Zrobiłam wielkie oczy,
przypomniałam sobie jeden z inicjałów które podała mi mała. To właśnie był
jeden z nich.
-John był bardzo zazdrosnym i
zawistnym bratem, a Thomas był jego przeciwieństwem. W tym naszym domu
zamieszkała piękna kobieta Lucy, oboje się w niej zakochali. Jak to bracia
rywalizowali ze sobą, jednak ona wybrała Thomasa. John zaczął się zmieniać
założył stowarzyszenie, nikt nie wiedział co oni robią bo się spotykali u
ciebie w piwnicy. Była to sekta, na każdym takim spotkaniu do ich domu
przychodzili ludzie ubrani na czarno z kapturami. Wiadomo jedynie że zawsze
słychać było przerażające krzyki. Jak tylko się dowiedział że Lucy chce wyjść za
Thomasa, zamkną się w piwnicy. Gdy nastała noc ona z Thomem siedzieli u niego w
domu. Kiedy nagle usłyszeli biegi po strychu, światła ugaszały się i włączały
się . Otworzyły się drzwi od piwnicy, wyszedł. To już nie był on miał czarne
oczy, twarz przekrzywioną. Po prostu się z nimi zabawił w chowanego, chcąc ich
zabić. Uciekli na strych, ze strychu tajemniczym przejściem do twojego pokoju.
Tam dopadł Thoma, ona wszystko widziała skrywając się w szafie, jak go
rozszarpał, a raczej rozerwał. Zniósł jego zwłoki do spiżarni, zamurował w
jednej ze ścian.

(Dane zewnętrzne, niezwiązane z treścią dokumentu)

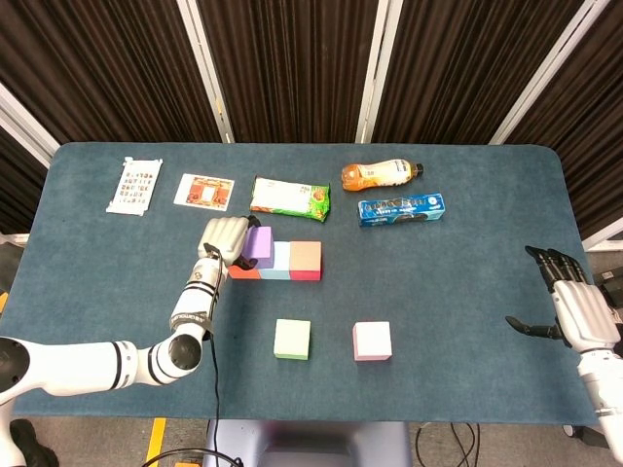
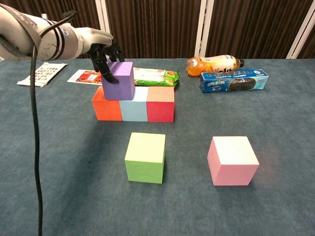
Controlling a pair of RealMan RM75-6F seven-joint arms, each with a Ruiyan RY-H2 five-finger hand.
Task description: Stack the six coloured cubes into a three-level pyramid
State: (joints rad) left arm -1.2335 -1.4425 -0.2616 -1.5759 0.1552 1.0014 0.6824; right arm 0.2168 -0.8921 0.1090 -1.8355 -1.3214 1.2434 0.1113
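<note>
The purple cube (image 2: 117,80) is gripped by the left hand (image 2: 105,53) atop the orange cube (image 2: 106,108) and light blue cube (image 2: 134,109), beside the red cube (image 2: 160,108). The green cube (image 2: 145,157) and pink cube (image 2: 232,160) are left nearer. The right hand (image 1: 572,306) is held spread, empty.

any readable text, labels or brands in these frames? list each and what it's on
None can be read.
Blue cookie box: white lettering, too blurred.
Orange drink bottle: label too small.
Green snack packet: print blurred.
White sheet: grid of marks, too small.
Red-printed card: print too small.
Cubes: no markings visible.
</note>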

Ona przeszła jeszcze jednym przejściem do piwnicy z twojego
pokoju i tajemnym przejściem pod naszymi domami doszła do swojego domu. Zdążyła
uciec, wsiadła do auta i odjechała. Ślad po niej zaginą. Podobno w piwnicy
spotykali się wyznawcy szatana, rysowali pentagram i się modlili. Tamtej
strasznej nocy, John zawarł pakt z szatanem. Jednak doszło do niedopełnienia go
i zginą, po tym jak zabił brata. Teraz w domu jest klątwa, problem w tym że
nikt nie wie jaka i czego ona dotyczy. Dom został sprzedany aż w końcu
wprowadziła rodzina Kat....
-Kateriny i Stefana Riden von
Herd którym urodziła się córeczka Dorothy. -Odezwałam się ślepo patrząc na rozpalone ognisko.
-Skąd to wiedziałaś ?
-Bo Dorothy sprzedała nam ten dom.
Wszyscy umilkli i spojrzeli na mnie.
-Tutaj były tunele łączące się z
domami? –Przerwałam tą ciszę pytaniem.
-Tak, powstały w II Wojnie
Światowej jak tylko się wojska tu pojawiły. –Odpowiedział pan Payn
-Co się teraz z nimi stało.
-Zamurowali je.
-A co się stało z Lucy?
-Nikt nie wie podobno wyjechała z
kraju. Ale nie wiadoma do jakiego państwa.
-Jak ona miała na nazwisko?
-Keeck.
- To nie jest Angielskie nazwisko.
-Takie miała nazwisko, a skąd się
wywodziła to ja nie wiem. Okej, dzieciaki do spania, myślę że was za bardzo nie
wystraszyłem.
-Nie skąd że.
Zgasiliśmy ognisko i zjedliśmy
pianki, poszliśmy z Liamem do namiotu.